Lillian Boxfish Takes a Walk(73)
The music coming from the party, though, I enjoy. It’s not like anything I’ve heard before. It sounds as if it’s coming from inside a cave or a subway tunnel, a simple repetitive bass melody with the occasional crashing cymbal and distant, slightly yelpy voices repeating something about slipping in and out of phenomenon. I don’t know what that means, but it feels evocative and exciting.
I emerge from the corridor into a vast central space.
A pair of bare bulbs and a Vaticanload of candles barely succeed in lighting the room, which is thronged with people, mostly men, a few women, all young. What little furniture there is has been pushed to the walls. Some people sit but many are dancing. A lot of the women wear lace tops, and skirts over capris or fishnet stockings. A lot of the men wear trousers that seem impossibly tight. Both the women and the men wear interesting earrings. Everyone seems to have taken great care with his or her appearance, which I appreciate. I take off my hat and smooth my hair.
By instinct I make my way through the bustling darkness to the provisional kitchen—a hodgepodge of countertops and cabinetry, basins and hot plates, threaded with rubber hoses and extension cords—to set down my gifts. Here, too, to a person, the guests all have meticulous outfits and thoughtful haircuts. I am glad, as I always am, that I made a point of dressing up, as I always do.
The crowd parts slightly so I can reach the counter. Except for one young man—with a face like a jack-o’-lantern: snaggled teeth and too-wide eyes—who peels himself from a conversation to stand in my way.
“Who the fuck invited Nancy Reagan?” he says.
He strikes the high-chinned pose of a movie gangster and tries to stare me down. He is not bad looking, but his cheeks are gaunt, and he seems to be under the influence of something stronger than alcohol and holiday cheer.
For an instant I’m taken aback by this affront. Then habit takes over and I relax, square off. I may be out of practice, but I have attended a lot of parties through the years, been challenged by many boors in many kitchens. Those old muscles still flex.
“When you’re insulting someone,” I say, “the trick is to be fast, specific, and accurate. Two out of three won’t do. You fumbled the third. Please note that I am six inches taller, twenty years older, and more adventurously dressed than Nancy Reagan has ever been. Does every woman over the age of fifty who spends a little money on herself look like the First Lady to you? Or do you have some sort of fixation on her?”
“Fixation?” he says. “Yeah, I got a fixation. I fucking hate that shriveled-up old hag.”
“Well, you won’t hear me defending her. I voted for Mondale and Ferraro. I think it’s high time we put a woman in the White House to do more than pick out china services.”
“My, aren’t you quite the activist,” the young man says. “Are you running for office? Do you want us to sign your petition? Or did you come here to save us? Did you get us confused with those nice violin-and-opera queers from the Upper West Side?”
“I’ve come here,” I say, “because Wendy invited me. What’s your name?”
The challenge in his face is losing its edge, becoming plain sullenness. “What do you care?”
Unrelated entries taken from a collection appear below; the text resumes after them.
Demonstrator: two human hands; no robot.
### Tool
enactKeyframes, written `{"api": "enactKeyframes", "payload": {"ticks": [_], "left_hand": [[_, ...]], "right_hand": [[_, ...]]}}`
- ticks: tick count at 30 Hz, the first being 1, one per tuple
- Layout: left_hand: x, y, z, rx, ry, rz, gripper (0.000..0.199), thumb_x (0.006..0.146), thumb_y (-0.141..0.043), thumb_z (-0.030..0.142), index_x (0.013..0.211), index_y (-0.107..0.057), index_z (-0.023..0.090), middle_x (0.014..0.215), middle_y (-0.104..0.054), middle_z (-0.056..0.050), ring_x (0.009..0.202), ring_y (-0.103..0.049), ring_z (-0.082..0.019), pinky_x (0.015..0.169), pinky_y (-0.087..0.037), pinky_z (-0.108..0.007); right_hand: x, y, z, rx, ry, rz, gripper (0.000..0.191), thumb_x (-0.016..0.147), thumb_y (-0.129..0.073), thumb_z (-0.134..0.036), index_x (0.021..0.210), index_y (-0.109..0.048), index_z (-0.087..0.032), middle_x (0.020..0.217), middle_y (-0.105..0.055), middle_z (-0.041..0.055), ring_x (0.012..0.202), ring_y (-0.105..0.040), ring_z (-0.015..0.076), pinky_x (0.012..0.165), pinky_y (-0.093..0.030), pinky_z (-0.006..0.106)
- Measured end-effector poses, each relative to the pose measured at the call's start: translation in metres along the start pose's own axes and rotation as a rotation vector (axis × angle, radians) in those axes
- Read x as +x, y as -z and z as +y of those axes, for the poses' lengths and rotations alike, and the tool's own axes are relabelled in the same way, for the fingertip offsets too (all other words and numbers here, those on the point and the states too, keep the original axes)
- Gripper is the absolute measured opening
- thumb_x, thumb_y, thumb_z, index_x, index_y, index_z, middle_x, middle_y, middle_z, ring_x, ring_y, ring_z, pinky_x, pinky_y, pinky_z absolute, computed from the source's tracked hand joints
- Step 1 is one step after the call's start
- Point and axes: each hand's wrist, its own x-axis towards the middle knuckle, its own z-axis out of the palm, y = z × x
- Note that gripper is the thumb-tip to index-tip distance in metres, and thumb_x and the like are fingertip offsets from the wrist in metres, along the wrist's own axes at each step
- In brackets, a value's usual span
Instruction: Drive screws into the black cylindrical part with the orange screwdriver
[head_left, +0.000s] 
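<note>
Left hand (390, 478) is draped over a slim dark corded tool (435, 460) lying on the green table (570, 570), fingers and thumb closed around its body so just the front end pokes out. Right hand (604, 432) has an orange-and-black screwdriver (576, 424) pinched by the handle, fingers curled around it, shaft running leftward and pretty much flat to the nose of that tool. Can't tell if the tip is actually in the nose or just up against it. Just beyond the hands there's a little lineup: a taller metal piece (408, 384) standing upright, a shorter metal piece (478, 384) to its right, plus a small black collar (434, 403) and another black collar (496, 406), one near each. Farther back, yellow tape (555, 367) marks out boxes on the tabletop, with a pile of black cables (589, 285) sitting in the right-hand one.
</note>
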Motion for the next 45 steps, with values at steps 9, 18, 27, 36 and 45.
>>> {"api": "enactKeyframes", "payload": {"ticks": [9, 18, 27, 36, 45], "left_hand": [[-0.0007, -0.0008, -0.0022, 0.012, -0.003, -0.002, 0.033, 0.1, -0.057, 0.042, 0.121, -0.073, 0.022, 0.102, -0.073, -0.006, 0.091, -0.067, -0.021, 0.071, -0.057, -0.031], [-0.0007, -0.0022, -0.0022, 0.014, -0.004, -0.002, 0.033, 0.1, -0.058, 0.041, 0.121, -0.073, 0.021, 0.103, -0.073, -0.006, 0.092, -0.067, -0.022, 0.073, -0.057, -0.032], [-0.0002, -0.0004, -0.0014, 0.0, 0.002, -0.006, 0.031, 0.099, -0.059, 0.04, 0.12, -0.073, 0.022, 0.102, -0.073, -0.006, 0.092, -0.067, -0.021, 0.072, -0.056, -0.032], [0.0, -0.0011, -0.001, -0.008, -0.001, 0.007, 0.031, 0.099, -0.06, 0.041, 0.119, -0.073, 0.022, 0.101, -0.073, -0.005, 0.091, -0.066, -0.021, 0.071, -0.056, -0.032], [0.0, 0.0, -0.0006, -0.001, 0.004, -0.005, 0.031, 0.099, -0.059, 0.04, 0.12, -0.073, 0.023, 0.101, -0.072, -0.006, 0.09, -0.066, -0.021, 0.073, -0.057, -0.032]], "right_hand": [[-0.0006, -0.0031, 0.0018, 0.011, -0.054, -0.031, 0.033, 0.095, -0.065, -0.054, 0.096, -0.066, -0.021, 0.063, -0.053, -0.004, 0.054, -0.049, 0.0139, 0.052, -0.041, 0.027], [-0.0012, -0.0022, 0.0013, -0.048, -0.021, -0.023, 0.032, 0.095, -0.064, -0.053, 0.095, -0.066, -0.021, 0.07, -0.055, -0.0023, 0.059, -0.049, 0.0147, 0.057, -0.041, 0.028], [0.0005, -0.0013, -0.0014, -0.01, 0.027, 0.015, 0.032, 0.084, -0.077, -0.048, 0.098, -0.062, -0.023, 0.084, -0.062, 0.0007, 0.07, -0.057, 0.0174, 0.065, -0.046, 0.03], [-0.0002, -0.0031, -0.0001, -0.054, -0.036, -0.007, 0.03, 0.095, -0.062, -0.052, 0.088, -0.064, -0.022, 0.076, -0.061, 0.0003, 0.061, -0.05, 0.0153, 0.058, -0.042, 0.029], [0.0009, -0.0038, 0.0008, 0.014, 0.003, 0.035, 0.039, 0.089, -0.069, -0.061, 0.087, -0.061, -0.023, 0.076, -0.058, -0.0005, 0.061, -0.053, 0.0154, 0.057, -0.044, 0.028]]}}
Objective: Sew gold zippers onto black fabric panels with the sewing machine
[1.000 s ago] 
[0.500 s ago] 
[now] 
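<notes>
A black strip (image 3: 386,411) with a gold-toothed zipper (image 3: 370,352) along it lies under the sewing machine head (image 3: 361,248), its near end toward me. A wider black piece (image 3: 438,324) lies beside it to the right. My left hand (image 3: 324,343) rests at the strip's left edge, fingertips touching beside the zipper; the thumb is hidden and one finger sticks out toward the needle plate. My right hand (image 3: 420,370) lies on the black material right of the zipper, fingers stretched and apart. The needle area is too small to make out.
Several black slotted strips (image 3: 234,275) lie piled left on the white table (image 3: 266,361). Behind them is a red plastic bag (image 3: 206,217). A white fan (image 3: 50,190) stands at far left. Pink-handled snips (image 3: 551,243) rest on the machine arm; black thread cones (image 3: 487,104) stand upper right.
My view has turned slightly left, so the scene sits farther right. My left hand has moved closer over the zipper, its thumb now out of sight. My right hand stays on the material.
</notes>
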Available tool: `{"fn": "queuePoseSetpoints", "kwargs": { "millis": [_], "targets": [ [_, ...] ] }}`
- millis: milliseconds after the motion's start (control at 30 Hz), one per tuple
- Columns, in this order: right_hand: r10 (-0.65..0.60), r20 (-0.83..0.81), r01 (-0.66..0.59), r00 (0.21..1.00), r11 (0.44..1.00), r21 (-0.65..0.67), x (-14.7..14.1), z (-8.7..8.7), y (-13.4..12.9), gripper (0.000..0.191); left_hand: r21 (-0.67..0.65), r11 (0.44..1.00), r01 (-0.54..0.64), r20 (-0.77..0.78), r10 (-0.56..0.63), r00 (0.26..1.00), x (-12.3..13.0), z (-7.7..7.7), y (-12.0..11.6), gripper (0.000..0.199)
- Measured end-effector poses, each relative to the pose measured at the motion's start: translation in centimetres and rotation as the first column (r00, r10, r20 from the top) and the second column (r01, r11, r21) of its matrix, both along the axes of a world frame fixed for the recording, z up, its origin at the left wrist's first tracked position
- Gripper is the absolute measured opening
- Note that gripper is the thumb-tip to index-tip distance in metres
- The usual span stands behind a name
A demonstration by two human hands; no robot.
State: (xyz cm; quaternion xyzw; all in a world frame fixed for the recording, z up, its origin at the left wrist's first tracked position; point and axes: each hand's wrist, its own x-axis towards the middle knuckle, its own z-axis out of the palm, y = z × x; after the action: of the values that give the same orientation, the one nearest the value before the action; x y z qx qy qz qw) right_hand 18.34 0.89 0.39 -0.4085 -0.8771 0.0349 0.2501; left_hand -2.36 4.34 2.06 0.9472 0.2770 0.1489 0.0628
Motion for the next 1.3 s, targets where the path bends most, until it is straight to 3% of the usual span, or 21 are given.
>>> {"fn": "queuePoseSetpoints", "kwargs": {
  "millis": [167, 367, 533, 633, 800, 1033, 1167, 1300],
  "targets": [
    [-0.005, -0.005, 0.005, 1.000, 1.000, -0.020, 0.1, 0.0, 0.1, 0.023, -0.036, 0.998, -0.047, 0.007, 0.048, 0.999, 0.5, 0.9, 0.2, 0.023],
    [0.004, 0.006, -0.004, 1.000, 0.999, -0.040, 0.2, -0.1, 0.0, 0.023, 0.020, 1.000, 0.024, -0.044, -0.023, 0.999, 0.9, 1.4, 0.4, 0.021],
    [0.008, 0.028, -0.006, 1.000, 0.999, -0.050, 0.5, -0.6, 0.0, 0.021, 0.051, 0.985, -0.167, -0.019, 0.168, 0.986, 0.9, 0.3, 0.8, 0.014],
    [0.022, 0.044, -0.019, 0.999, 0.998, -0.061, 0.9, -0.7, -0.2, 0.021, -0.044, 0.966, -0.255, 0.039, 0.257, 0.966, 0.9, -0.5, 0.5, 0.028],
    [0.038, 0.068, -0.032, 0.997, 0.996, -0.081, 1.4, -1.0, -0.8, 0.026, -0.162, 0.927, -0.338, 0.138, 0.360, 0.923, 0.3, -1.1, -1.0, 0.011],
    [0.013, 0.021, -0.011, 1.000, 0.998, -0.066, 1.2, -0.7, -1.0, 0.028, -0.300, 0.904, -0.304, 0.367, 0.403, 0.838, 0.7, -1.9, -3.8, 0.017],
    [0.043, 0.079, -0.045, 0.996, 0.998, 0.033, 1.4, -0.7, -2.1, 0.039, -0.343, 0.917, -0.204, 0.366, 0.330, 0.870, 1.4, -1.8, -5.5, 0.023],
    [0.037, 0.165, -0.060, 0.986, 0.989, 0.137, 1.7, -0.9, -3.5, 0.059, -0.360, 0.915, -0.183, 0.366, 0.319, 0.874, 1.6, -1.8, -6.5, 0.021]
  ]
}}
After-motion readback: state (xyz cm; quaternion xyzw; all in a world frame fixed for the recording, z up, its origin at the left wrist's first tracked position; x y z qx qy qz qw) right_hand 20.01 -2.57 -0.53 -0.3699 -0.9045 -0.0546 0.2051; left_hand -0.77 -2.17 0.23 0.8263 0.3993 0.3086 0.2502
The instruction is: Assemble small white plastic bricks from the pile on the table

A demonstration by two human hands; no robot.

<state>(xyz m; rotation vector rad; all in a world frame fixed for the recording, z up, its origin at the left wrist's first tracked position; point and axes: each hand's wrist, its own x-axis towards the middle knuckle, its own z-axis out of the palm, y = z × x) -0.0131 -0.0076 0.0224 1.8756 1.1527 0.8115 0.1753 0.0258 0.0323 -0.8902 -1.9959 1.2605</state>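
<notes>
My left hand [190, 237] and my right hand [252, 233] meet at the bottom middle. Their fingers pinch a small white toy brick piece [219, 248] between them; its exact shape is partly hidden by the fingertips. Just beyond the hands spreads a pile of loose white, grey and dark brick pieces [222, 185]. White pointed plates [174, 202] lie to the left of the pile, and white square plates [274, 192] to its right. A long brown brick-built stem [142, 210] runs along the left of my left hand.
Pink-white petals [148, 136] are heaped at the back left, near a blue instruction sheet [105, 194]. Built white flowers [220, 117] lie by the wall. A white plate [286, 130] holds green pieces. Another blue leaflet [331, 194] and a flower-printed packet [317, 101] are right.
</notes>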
“I’d like to be able to complain about your manners on an informed basis.”
“You should keep away from me, Nancy,” he says. “I’m a scary homosexual.”
“My name is Lillian,” I say, shuffling my burdens to extend my hand. “Not Nancy. And I’m not scared of homosexuals.”
“Jason, lay off,” says another man, coming up behind him and touching his shoulder. “You’re being an asshole.”
Jason ignores him, and takes a sip of the pink drink in his clear-plastic cup.
“Haven’t you heard, Nancy?” he says. “We all have AIDS. Aren’t you afraid?”
This irritates me in a way his previous gibes haven’t because it’s exactly what I am thinking: Does he have AIDS? and Am I afraid? He certainly doesn’t look healthy. As I try to remember what I’ve read about the disease, I can’t help but steal a downward glance at my own exposed fingers, veined and pale against the dark.
I decide I’m not afraid. “It’s my understanding,” I say, “that I am in little danger of getting AIDS from you, if you have it to give. Or I would be in little danger, had your parents raised you to be polite enough to shake a hand when it’s been offered.”
The venom creeps back into his eyes. “You don’t want to hear about how my parents raised me,” he says.
He tips the last of his drink down his throat, flicks the empty cup onto the dancefloor, and passes his palm across his mouth with a theatrical slurp, pretending to lick it.
At least I think he’s pretending.
“Okay, sweetie,” he says, extending his arm slackly, like the pope presenting his ring. “Put ’er there.”
“Jason,” the young man behind him says, then he doesn’t say anything else.
I am unable to suppress an exasperated sigh.
Whenever I encounter strangers on my walks through the city, I always try to provoke them to reveal something of themselves, hoping they’ll surprise me, jolt me out of my own head. I’m generally good at doing this. When I fail, though—when they brush me off or, worse, when they begin to perform, behaving like some version of what they think I want or don’t want them to be—the results are terribly dispiriting.